We have modified the HPL-PD [15] ISA to incorporate the speculative nature of the proposed method. Three additional instructions were added: FSTART, AST and LAST. A frame start instruction (FSTART) is inserted in the beginning of each frame to notify the processor of a speculative state of execution. Like a NOOP instruction, FSTART uses only one issue slot. All conditional branches in a frame are transformed into assertions (AST) and all unconditional branches are nullified. The last AST in a frame is converted to a last assertion (LAST); if all ASTs and the LAST do not fire then we have a frame hit. All operations between FSTART and LAST are simply viewed as speculative operations and their results should not be committed until the LAST is correctly executed. Similar to a reorder buffer in superscalar architectures, a frame buffer stores the temporary results for registers and memory. If an AST fires, the results in the frame buffer are simply discarded and the program is redirected to the corresponding original code.

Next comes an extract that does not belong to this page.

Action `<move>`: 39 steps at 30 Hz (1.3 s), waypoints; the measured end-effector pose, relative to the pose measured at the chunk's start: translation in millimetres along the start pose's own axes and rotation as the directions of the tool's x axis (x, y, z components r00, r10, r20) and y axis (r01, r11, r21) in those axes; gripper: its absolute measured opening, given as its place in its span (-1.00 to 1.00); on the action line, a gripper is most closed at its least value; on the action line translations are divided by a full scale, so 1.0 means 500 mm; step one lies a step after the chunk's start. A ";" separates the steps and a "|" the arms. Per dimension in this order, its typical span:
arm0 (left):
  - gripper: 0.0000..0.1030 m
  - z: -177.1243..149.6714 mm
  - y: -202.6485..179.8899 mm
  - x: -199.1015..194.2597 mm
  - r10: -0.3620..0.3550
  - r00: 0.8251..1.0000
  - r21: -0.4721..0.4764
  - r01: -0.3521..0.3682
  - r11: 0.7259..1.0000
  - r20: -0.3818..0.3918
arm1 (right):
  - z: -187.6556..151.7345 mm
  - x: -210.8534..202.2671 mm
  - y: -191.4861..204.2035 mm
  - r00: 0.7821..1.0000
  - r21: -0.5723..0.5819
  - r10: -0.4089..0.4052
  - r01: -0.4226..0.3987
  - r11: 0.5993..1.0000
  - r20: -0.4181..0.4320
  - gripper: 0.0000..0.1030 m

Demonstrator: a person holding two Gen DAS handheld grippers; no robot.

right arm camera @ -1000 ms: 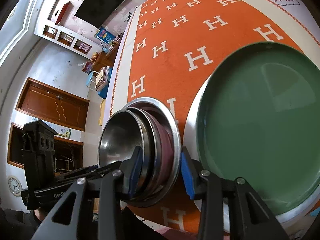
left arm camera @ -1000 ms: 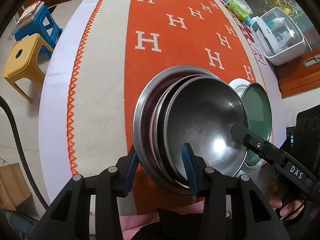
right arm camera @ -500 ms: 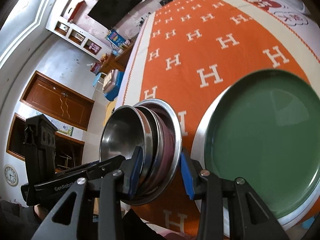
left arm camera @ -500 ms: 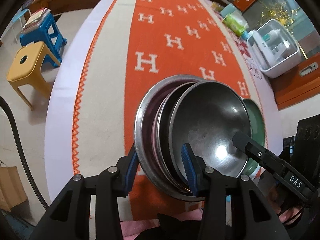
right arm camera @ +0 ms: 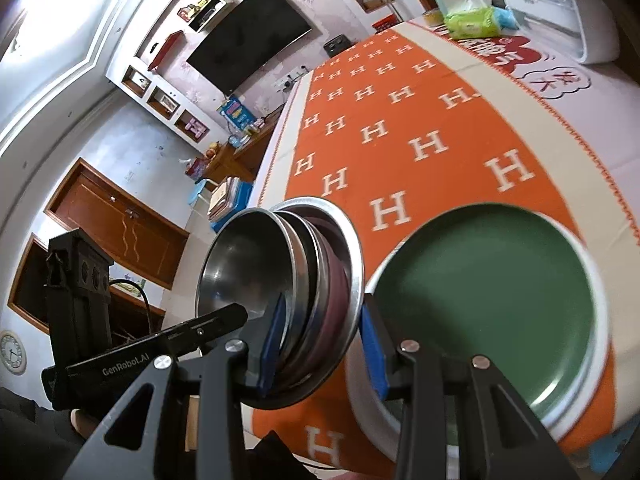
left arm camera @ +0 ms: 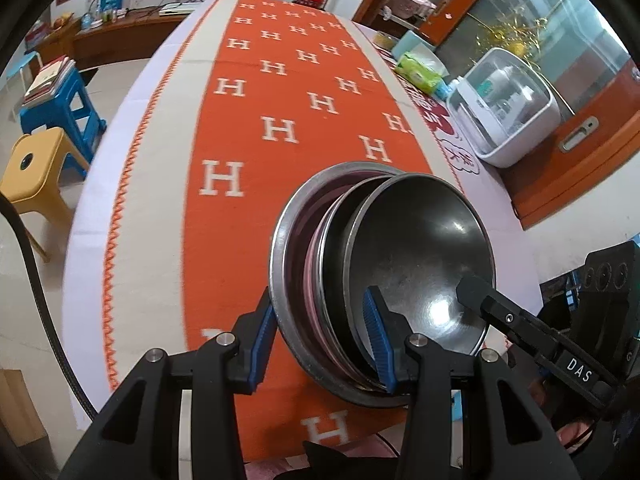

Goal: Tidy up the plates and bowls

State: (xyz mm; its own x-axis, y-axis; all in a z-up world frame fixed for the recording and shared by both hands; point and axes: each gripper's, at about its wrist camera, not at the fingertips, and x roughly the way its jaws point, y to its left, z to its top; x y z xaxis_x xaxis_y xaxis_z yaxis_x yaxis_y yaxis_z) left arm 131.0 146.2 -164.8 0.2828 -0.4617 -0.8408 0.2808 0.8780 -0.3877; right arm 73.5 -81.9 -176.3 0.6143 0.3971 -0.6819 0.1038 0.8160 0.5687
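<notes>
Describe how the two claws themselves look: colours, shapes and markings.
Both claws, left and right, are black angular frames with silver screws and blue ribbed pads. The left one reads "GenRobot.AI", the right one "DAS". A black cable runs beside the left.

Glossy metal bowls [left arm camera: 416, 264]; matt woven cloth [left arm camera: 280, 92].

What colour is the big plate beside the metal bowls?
Dark green inside, with a white rim; the plate shows best in the right wrist view.
</notes>
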 end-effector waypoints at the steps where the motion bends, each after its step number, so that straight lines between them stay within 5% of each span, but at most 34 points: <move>1: -0.19 -0.001 -0.008 0.004 -0.003 1.000 0.004 0.003 1.000 -0.004 | 0.001 -0.008 -0.009 1.000 0.003 -0.009 0.009 1.000 0.002 -0.28; 20: -0.19 0.004 -0.199 0.133 0.000 0.994 -0.015 -0.002 1.000 -0.106 | 0.037 -0.088 -0.183 0.991 0.033 -0.086 0.090 0.995 -0.104 -0.28; 30: -0.20 -0.009 -0.231 0.163 0.109 0.987 -0.129 -0.123 0.984 -0.115 | 0.079 -0.075 -0.222 0.970 -0.116 -0.031 0.003 0.993 -0.241 -0.28; 39: -0.19 -0.039 -0.250 0.177 0.216 0.970 -0.245 -0.237 0.940 -0.111 | 0.094 -0.061 -0.241 0.938 -0.209 0.030 -0.107 0.972 -0.344 -0.24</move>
State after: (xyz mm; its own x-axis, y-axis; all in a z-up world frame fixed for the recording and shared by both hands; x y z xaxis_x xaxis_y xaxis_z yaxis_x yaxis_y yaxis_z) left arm 103.2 -1.8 -198.2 0.2333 -0.2445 -0.9412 -0.0276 0.9658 -0.2577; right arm 79.3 -212.3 -202.6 0.3104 0.5413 -0.7814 -0.1286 0.8384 0.5297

Instructions may generate exceptions during the execution of frames. All the operations between FSTART and LAST in a frame are considered speculative; any raised exception is not handled immediately and the exception bit of the destination register is set [2]. If the exception bit of a source register is set, then the exception is propagated and the exception bit of the destination register is also set. ASTs and LAST are implicit check points where if any prior exception occurred then the state is recovered and the execution is redirected to the original code. Genuine exceptions will be raised again and handled during the execution of the original code.

## 3.2 Frame Analysis

The program trace is analyzed to find *good* sequences of basic blocks to form frames. Several factors determine the quality of a frame. First, the size of the frame should not be very large. Indeed, generating a large frame may lead to undesirable side-effects such as code expansion or increase in the instruction cache miss rate. Second, the execution frequency of the frames should be high. The speedup from a certain frame is limited by the number of times the frame is executed. The third consideration is the optimization potential of a frame. Sequences of basic blocks with strong data dependencies limit code optimization and, therefore, are poor candidates for constructing frames and should be excluded. The fourth consideration is the penalty of a fired assertion in a frame. As in the case when a branch is mispredicted, an assertion that fires because the frame will not execute completely causes the processor to nullify these executions. The fifth consideration comes from the hardware/software recovery mechanism for supporting frames. As previously stated, the speculative state for frames is limited by the microarchitectural support on the number of speculative instructions that it can keep track of. Naturally, the frame constructor must not generate frames that require more bookkeeping than the microarchitecture can offer.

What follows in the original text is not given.